Go through the data and report each line that holds the string "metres".

**Data below**
⟨

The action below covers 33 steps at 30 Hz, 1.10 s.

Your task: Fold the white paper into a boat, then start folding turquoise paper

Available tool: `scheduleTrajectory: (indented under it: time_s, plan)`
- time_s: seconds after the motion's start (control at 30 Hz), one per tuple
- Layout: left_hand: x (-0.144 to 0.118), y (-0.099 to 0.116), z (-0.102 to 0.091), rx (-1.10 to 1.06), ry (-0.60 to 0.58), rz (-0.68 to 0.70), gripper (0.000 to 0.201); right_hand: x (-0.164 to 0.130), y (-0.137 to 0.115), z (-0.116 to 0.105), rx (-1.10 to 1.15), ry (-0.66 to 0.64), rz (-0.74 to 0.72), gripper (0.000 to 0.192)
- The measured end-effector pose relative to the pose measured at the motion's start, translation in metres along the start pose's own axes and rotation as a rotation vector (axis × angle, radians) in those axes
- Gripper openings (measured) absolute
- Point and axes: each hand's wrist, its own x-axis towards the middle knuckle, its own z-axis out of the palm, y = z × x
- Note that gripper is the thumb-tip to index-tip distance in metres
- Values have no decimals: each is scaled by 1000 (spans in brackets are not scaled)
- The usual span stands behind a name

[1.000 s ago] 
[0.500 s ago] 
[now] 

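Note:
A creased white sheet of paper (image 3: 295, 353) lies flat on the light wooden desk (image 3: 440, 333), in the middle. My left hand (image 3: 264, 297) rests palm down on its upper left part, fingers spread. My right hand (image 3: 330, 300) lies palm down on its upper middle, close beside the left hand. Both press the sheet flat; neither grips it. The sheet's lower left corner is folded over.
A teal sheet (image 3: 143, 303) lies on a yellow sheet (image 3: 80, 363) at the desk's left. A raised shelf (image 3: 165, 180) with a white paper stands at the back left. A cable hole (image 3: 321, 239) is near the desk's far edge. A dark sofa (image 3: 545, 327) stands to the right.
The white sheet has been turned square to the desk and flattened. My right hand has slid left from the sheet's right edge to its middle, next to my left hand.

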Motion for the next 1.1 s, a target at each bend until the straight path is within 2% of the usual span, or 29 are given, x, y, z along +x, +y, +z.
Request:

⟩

**Task answer**
- The measured end-effector pose relative to the pose measured at the motion's start, translation in metres along the start pose's own axes and rotation as a rotation vector (axis × angle, radians) in those axes
- Note that gripper is the thumb-tip to index-tip distance in metres

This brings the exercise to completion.